:: WHAT YOU WILL DO ::
Your answer should hold only the lines from the one with "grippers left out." through the end of the listing below, each retyped exactly.

════════════════════

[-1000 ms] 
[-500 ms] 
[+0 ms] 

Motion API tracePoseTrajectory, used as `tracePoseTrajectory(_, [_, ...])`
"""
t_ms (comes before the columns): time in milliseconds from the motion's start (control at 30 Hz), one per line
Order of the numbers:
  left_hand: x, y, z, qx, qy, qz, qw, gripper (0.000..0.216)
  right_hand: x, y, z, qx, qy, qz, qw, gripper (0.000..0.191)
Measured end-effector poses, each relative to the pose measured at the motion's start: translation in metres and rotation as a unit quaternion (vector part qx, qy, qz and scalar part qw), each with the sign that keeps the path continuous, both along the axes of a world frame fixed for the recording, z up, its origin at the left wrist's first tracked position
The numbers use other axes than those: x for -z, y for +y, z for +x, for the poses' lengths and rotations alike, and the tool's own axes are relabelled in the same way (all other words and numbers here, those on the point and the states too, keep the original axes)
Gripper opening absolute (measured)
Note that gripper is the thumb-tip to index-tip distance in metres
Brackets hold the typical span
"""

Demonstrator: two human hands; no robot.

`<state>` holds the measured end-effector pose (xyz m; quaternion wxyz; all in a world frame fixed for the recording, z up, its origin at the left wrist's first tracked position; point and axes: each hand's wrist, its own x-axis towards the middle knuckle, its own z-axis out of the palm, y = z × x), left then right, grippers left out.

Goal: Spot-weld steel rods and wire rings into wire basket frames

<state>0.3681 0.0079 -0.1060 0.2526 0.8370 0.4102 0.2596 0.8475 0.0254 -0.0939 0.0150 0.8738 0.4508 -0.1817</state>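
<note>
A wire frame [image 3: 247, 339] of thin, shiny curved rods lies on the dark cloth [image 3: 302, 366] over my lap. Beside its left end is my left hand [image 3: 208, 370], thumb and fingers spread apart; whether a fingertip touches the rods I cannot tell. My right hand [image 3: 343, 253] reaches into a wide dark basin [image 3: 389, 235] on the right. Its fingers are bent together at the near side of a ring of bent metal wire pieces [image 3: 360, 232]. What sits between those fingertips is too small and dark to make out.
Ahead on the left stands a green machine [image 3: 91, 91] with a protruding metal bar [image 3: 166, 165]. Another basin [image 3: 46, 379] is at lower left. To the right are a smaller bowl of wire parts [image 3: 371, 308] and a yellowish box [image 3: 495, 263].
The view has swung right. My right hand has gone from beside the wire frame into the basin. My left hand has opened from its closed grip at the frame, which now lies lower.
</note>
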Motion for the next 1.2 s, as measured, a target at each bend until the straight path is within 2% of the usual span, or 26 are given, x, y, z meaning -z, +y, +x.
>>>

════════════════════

:: SOLUTION ::
`<state>` holds the measured end-effector pose (xyz m; quaternion wxyz; all in a world frame fixed for the recording, z up, its origin at the left wrist's first tracked position; point and axes: each hand's wrist, its own x-axis towards the middle knuckle, its own z-axis out of the palm, y = z × x), left then right, grippers left out.

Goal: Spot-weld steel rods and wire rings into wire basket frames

<state>0.3681 0.0079 -0.1060 0.2526 0.8370 0.4102 0.2596 0.8475 0.0254 -0.0939 0.0150 0.8738 0.4508 -0.1817</state>
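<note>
A wire frame [image 3: 247, 339] of thin, shiny curved rods lies on the dark cloth [image 3: 302, 366] over my lap. Beside its left end is my left hand [image 3: 208, 370], thumb and fingers spread apart; whether a fingertip touches the rods I cannot tell. My right hand [image 3: 343, 253] reaches into a wide dark basin [image 3: 389, 235] on the right. Its fingers are bent together at the near side of a ring of bent metal wire pieces [image 3: 360, 232]. What sits between those fingertips is too small and dark to make out.
Ahead on the left stands a green machine [image 3: 91, 91] with a protruding metal bar [image 3: 166, 165]. Another basin [image 3: 46, 379] is at lower left. To the right are a smaller bowl of wire parts [image 3: 371, 308] and a yellowish box [image 3: 495, 263].
The view has swung right. My right hand has gone from beside the wire frame into the basin. My left hand has opened from its closed grip at the frame, which now lies lower.
</note>
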Motion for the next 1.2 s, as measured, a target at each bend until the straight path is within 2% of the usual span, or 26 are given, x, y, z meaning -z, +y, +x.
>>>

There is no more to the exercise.